=== THE PROBLEM ===
In the entries below, count every line with the string "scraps". State the count and nothing else.

=== PROVIDED DATA ===
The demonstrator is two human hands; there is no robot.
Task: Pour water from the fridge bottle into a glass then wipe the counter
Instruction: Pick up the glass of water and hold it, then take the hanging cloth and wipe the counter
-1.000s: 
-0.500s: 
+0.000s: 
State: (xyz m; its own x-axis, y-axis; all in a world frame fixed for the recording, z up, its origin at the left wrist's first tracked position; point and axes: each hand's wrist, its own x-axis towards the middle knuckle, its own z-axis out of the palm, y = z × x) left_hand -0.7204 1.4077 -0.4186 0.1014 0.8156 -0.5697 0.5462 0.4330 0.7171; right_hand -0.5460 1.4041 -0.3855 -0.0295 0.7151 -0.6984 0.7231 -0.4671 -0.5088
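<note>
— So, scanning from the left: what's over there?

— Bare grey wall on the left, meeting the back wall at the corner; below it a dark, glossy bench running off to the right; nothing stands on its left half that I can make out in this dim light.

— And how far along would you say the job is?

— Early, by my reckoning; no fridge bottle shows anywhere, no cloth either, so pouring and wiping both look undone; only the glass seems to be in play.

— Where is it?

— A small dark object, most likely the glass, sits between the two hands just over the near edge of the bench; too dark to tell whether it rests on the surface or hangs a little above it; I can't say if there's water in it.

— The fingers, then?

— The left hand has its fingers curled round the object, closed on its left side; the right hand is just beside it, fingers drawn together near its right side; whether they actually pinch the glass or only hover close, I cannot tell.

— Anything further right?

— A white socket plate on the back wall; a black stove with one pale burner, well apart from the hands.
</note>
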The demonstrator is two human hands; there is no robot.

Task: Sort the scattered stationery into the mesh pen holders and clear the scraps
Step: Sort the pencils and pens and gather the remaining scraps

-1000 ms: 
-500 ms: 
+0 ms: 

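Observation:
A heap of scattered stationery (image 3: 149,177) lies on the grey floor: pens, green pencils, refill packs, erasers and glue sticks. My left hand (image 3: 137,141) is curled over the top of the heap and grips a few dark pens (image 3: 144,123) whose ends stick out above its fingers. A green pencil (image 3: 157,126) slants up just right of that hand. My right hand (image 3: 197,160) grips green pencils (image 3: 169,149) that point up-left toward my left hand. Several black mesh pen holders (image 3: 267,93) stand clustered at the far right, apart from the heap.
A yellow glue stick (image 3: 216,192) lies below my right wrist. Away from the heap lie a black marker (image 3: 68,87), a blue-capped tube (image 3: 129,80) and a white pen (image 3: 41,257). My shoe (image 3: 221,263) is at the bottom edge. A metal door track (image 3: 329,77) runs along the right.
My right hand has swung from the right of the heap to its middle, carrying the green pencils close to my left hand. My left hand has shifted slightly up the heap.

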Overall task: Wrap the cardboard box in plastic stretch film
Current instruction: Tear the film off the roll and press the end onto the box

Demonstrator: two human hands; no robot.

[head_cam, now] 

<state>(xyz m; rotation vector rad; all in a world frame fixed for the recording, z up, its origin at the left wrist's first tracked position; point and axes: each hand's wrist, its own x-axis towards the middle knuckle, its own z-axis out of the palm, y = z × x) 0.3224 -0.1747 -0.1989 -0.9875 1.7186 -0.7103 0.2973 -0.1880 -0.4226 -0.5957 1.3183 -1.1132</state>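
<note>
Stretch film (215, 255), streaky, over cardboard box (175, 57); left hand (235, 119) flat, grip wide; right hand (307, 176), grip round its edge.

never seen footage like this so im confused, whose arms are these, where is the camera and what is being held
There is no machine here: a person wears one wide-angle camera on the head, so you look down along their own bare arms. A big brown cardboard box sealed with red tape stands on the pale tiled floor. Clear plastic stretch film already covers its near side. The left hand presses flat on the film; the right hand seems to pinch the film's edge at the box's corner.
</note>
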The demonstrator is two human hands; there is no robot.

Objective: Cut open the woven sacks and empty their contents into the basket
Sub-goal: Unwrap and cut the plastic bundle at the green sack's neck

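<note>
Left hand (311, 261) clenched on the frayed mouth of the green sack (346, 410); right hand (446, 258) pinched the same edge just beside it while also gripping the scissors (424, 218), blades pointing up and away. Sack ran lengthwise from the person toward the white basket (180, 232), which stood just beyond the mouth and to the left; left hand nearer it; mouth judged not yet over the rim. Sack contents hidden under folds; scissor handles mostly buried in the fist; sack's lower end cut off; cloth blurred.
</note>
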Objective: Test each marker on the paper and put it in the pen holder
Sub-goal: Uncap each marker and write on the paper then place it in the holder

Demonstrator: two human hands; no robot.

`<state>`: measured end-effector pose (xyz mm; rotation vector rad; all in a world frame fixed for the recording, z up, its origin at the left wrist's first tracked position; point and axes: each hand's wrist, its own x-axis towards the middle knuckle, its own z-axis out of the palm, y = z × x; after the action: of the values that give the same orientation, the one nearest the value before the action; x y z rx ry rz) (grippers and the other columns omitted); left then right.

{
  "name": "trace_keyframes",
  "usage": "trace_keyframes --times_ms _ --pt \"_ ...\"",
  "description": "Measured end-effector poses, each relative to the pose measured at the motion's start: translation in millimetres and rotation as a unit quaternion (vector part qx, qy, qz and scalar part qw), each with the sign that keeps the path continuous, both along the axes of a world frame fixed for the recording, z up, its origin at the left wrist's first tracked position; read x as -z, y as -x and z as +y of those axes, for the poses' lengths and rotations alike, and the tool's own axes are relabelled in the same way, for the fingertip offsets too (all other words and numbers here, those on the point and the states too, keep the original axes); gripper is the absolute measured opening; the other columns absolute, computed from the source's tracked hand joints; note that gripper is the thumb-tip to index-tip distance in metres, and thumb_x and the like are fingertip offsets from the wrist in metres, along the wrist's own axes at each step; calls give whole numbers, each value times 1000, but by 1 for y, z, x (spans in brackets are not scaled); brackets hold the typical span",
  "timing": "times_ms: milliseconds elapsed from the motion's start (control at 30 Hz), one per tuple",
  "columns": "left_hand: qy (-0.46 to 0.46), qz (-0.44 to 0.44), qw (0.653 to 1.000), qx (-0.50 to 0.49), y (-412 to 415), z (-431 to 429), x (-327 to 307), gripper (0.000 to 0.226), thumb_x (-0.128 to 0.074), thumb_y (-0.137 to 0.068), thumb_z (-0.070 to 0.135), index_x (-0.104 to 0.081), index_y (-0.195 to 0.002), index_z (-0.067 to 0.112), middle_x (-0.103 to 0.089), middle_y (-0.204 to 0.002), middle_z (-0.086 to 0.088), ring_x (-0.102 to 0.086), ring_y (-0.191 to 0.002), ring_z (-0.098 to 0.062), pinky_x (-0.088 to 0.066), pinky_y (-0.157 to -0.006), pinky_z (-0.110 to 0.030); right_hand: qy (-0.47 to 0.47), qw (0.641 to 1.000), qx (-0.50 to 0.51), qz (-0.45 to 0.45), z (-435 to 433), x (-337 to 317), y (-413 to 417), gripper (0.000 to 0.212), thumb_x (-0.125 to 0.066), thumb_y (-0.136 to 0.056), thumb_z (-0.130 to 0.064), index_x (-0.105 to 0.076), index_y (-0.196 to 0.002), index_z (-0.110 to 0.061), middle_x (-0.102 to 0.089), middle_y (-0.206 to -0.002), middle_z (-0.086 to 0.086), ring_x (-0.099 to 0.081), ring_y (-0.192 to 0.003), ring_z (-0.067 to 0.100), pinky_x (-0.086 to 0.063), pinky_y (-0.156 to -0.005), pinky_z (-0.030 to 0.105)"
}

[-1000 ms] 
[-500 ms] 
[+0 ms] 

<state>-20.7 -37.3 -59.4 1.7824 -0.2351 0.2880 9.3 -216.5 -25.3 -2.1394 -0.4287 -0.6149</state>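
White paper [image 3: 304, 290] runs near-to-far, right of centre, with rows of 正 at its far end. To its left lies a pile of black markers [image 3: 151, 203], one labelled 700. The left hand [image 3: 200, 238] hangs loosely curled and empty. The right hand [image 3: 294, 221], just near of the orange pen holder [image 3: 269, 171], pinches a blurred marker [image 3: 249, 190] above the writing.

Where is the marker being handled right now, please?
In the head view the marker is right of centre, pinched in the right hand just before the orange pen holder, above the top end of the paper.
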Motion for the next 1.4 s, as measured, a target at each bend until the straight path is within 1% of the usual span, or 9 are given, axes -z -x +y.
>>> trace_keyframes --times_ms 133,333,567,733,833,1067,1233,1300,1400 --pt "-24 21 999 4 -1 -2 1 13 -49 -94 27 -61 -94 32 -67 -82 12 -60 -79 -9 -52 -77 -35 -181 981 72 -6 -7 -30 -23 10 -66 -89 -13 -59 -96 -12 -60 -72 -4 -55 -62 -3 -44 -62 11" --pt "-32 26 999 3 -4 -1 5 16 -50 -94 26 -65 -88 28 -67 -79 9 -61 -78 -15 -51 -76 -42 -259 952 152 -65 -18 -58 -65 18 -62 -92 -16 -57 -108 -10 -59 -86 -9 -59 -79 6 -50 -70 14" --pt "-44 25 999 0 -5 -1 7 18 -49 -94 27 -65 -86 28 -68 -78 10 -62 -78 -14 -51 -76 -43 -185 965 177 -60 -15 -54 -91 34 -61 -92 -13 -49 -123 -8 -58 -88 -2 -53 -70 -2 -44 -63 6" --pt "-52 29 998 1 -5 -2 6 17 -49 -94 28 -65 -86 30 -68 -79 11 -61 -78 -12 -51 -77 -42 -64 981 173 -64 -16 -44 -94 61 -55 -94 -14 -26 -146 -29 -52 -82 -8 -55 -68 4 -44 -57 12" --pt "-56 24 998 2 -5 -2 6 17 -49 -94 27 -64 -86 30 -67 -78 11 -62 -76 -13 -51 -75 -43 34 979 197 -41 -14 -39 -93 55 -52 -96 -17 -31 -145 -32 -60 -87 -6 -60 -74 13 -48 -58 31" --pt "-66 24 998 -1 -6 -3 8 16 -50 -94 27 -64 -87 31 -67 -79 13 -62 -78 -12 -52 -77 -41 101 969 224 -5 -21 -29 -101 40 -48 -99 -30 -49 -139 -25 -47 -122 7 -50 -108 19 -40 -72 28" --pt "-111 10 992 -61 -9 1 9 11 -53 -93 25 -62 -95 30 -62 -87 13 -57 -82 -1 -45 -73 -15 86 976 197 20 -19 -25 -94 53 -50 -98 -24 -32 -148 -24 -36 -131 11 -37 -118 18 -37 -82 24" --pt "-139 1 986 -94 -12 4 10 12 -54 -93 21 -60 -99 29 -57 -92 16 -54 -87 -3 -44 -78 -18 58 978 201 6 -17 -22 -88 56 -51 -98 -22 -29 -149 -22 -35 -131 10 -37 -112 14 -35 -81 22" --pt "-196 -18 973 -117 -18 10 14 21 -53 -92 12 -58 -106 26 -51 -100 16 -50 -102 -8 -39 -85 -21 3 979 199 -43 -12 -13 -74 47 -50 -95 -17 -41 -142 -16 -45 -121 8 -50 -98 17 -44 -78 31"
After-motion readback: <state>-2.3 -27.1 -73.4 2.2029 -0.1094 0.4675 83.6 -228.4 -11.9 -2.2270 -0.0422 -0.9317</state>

=== FINISHED EXERCISE ===
2